Un cedimento che spiega con eloquenza perché la Gran Loggia Massonica di Francia nel 1986 abbia entusiasticamente acclamato il medesimo Giovanni Paolo II per l’inaudito “incontro di preghiera di Assisi” con la seguente testuale dichiarazione: “I massoni della Gran Loggia Nazionale Francese desiderano associarsi di tutto cuore alla preghiera ecumenica che il 27 ottobre raccoglierà ad Assisi tutti i responsabili di tutte le religioni a favore della pace nel mondo”.8

Un cedimento totale, come si ricava infine dalle seguenti considerazioni di un altro Gran Maestro del medesimo Grande Oriente, Armando Corona: “La saggezza massonica ha stabilito che nessuno può essere iniziato se non crede nel G.A.D.U. (Grande Architetto dell’Universo: n.d.r.), ma che nessuno può essere escluso dalla nostra Famiglia a causa del Dio nel quale crede e del modo in cui Lo onora. A questo nostro interconfessionalismo si deve la scomunica da noi subita nel 1738 ad opera di Clemente XII. Ma la chiesa era certamente in errore, se è vero che il 27 di ottobre del 1986 l’attuale Pontefice ha riunito ad Assisi uomini di tutte le confessioni religiose per pregare assieme per la pace. E che altro andavano cercando i nostri Fratelli se non l’amore fra gli uomini, la tolleranza, la solidarietà, la difesa della dignità della persona umana quando si riunivano nei Templi, considerandosi eguali, al di sopra delle fedi politiche, delle fedi religiose e del vario colore della pelle?”.9 

Tenendo presente che la Massoneria aveva collezionato, in soli due secoli e mezzo d’esistenza, quasi 600 (seicento!) condanne ufficiali da parte della Chiesa10, c’è veramente di che restare allibiti. Lo Spirito Santo, insomma, a quanto pare, secondo i membri dell’attuale Gerarchia conciliare, avrebbe abbandonato la Chiesa (ovviamente oscurantista, illiberale ed antiecumenica, e perciò oggetto degli inarrestabili tua culpa di Giovanni Paolo II), o almeno non l’avrebbe compiutamente illuminata, per la bellezza di quasi duemila anni, fino cioè al fatidico Superconcilio, il Vaticano II, che avrebbe visto la nascita di una nuova “Chiesa conciliare”, di una nuova “figura di Chiesa” - così l’ha chiamata Giovanni Paolo II - rimasta, secondo lui, nascosta per due millenni in quella “preconciliare”.11

Una “Chiesa” nuova di zecca, dunque, e naturalmente tutta improntata ai suddetti princìpi illuministi e massonici, come peraltro rivelato chiaramente dall’allora card.
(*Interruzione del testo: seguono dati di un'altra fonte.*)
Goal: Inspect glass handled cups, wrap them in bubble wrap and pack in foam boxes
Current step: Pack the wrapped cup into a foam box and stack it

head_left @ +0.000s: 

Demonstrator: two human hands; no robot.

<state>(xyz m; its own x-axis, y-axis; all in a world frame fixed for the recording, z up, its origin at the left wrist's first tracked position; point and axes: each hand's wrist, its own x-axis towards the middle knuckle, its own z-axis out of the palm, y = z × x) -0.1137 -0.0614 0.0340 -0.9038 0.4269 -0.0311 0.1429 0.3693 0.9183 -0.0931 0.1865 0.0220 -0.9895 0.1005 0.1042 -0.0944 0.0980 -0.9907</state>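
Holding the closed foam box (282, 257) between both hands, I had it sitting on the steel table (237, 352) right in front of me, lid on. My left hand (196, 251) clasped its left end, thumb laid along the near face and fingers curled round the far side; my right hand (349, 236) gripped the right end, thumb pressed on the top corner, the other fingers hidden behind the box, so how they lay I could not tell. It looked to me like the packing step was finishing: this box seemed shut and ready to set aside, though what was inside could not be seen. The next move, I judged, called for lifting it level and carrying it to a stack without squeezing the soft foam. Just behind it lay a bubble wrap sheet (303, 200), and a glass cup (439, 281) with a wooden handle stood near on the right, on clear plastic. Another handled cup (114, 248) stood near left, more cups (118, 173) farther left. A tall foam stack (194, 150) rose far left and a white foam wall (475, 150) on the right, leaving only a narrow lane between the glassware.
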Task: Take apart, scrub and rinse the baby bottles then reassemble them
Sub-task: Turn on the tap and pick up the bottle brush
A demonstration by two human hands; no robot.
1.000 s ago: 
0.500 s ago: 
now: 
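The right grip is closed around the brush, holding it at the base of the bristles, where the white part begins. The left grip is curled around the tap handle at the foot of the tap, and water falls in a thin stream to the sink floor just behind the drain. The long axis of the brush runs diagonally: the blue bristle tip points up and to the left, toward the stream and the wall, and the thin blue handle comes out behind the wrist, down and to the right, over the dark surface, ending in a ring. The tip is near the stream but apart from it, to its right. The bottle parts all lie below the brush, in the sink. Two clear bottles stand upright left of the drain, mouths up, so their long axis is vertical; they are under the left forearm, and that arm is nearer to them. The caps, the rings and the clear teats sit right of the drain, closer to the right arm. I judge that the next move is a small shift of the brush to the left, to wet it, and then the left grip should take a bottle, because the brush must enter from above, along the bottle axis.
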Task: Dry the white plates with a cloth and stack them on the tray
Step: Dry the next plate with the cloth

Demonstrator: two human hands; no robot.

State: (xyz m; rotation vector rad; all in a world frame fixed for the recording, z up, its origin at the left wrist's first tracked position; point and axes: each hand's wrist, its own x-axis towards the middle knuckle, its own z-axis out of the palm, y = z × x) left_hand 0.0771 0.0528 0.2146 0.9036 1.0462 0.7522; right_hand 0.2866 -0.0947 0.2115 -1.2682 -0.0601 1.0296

Ratzinger già diversi anni fa: “Il Vaticano II - aveva spiegato infatti il Cardinale - aveva ragione di auspicare una revisione dei rapporti tra Chiesa e mondo. Ci sono infatti dei valori che, anche se nati fuori della Chie sa, possono trovare il loro posto, purché vagliati e corretti, nella sua visione. In questi anni si è adempiuto a questo compito”12; mentre in una sua precedente intervista (alla rivista “Jesus”, novembre 1984) era stato ancor meno cauto lasciandosi sfuggire che si trattava proprio dei “valori migliori espressi da due secoli di cultura liberale”, i quali sono per l’appunto, come sanno anche gli studenti delle scuole medie inferiori, “valori” illuministi e massonici.
Lo stesso card. Ratzinger successivamente, forse sentendosi più sicuro dopo venticinque anni di lavaggio conciliare del cervello del “popolo di Dio”, non ha avuto più nessuna difficoltà ad ammettere apertamente e spudoratamente che le famose “novità” del Vaticano II e dell’attuale Magistero pontificio sono in aperta opposizione con il Magistero dei Papi “preconciliari”, Magistero che egli ha dichiarato ormai “superato”: “Ci sono decisioni del Magistero - ha infatti dichiarato il Prefetto dell’ex Sant’Uffizio - che non possono essere un’ultima parola sulla materia in quanto tale, (...) ma sono (...) anche un’espressione di prudenza pastorale, una specie di disposizione provvisoria (...). Al riguardo si può pensare sia alle dichiarazioni dei Papi del secolo scorso sulla libertà religiosa, come anche alle decisioni antimodernistiche dell’inizio di questo secolo, soprattutto alle decisioni della Commissione biblica di allora. Nei particolari delle determinazioni contenutistiche esse furono superate, dopo che nel loro momento particolare esse avevano adempiuto al loro compito pastorale”. (Conferenza-stampa per la pubblicazione dell’Istruzione sulla vocazione ecclesiale del teologo, a cura della S. Congregazione per la Dottrina della Fede).13

Ecco, dunque, un’assoluzione e una riabilitazione in piena regola del liberalismo e del modernismo, proferita pubblicamente dalla massima Autorità dottrinale dopo quella del Papa, evidentemente a copertura e giustificazione dell’ingiustificabile operato della Gerarchia conciliare.
E come meravigliarsi poi della crisi di fede che sta distruggendo la Chiesa e perdendo le anime, quando persone di tal fatta occupano, a partire dall’era di Paolo VI, i posti più elevati in Vaticano, non poche Sedi vescovili, le cattedre delle Università pontificie, dei Seminari e degli Istituti cattolici, i vertici degli Ordini e delle Congregazioni dei Religiosi e le redazioni dei media, cosiddetti cattolici, in tutto il mondo?
***
Sac. Andrea Mancinella

LE GRANDEZZE DI MARIA



ELEVAZIONE A DIO ED ALLA VERGINE

Oh Dio! Oh Vergine! Oh Dio potente! Oh Vergine beata! In quel felice momento, o Vergine santa, Voi dovete essere Madre per la virtù dell'Altissimo, e il Figlio dell'Altissimo vuole essere l'umile Figlio di Maria.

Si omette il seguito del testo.